La deuxième catégorie, qui est le haut risque, explique-t-elle, concerne les diabétiques de type 1 et les diabétiques de type 2 bien équilibrés, mais qui souffrent d’une néphropathie stade 3 (microalbuminerie) pour qui le jeûne est interdit. Pour ce qui est de la troisième catégorie, on parle, a-t-elle souligné, de la catégorie à risque modéré ou faible, notamment les diabétiques sous traitements antidiabétiques oraux, qui sont autorisés à jeûner en suivant les conseils de leurs médecins.

Le Pr Zekri a, dans ce sillage, insisté sur l’importance de l’éducation thérapeutique structurée et dirigée dans le contexte qui est le Ramadhan. «Ces malades doivent être gérés par une équipe multidisciplinaire spécialisée, s’assujettir à des prescriptions d’auto-surveillance particulières et suivre les conseils diététiques sains et une activité physique modérée.

Les diabétiques à très haut risque et à haut risque sont assujettis à une auto-surveillance capillaire de 6 fois par jour au moins», a-t-elle indiqué, en précisant qu’«habituellement, ils se contentent de contrôler leur glycémie 3 fois par jour, et durant le mois de Ramadhan deux fois par jour, selon une étude réalisée à Sétif par le Pr Malek.

Les malades ne suivent pas toujours les conseils de leur médecin et cela les expose à des risques, voire à des dangers», a t-elle souligné.

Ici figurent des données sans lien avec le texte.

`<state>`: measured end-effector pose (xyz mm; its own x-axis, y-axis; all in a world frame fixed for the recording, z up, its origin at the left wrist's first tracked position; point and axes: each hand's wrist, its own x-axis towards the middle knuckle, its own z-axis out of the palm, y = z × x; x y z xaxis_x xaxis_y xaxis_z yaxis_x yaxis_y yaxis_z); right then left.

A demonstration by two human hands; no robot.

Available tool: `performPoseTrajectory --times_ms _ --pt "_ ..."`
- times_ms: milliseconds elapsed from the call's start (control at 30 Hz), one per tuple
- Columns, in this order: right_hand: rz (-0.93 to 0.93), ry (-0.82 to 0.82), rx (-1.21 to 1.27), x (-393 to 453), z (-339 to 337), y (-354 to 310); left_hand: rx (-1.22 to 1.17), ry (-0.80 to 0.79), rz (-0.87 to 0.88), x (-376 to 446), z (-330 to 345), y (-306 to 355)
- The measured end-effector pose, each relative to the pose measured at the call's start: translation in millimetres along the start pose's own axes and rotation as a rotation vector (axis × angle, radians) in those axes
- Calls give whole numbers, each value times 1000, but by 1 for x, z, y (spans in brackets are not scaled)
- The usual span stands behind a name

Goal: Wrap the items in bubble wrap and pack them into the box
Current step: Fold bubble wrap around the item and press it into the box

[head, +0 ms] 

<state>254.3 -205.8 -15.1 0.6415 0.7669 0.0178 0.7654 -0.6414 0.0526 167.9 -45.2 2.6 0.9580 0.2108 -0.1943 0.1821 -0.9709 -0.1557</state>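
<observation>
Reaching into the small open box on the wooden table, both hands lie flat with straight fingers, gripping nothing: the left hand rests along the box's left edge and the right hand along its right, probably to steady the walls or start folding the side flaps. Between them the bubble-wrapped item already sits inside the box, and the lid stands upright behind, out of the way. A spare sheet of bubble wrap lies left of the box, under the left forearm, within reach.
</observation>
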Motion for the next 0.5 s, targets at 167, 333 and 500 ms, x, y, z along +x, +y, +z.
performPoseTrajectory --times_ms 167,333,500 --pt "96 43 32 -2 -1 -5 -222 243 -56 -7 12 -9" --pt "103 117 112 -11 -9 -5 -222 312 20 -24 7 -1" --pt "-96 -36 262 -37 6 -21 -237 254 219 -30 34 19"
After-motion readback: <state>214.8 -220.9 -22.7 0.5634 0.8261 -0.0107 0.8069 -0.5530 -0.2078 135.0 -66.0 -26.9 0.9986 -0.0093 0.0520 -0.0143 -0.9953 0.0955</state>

Les malades à très haut risque et à haut risque qui veulent jeûner doivent être accompagnés et surveillés.

«Un bilan portant sur l’état cardio-vasculaire, rénal, HTA et ophtalmologique, trois mois avant le Ramadhan, doit être effectué pour pouvoir adapter et opérer des changements dans la posologie ou les doses de la thérapeutique, quelle que soit celle-ci», a-t-elle indiqué, tout en revenant sur les principaux risques auxquels peuvent être exposés les diabétiques jeûneurs, en l’occurrence les hypoglycémies sévères, les hyperglycémies après la rupture du jeûne, avec parfois de l’acidocétose, le risque de déshydratation, de thrombose veineuse et artérielle : «Il faut savoir que devant une glycémie inférieure à 0,70 g ou supérieure à 3 g, le jeûne doit être immédiatement interrompu et le malade doit se resucrer. Une hypoglycémie ne donne pas le temps au patient diabétique de se resucrer. C’est suicidaire.»

A propos de l’activité physique pendant le Ramadhan, le Pr Zekri estime qu’«elle est à proscrire pendant le jeûne, que ce soit pour les diabétiques ou les non diabétiques. Elle est plutôt recommandée après la rupture du jeûne pour diminuer l’excès de sucre et maintenir une bonne santé», a-t-elle encore précisé.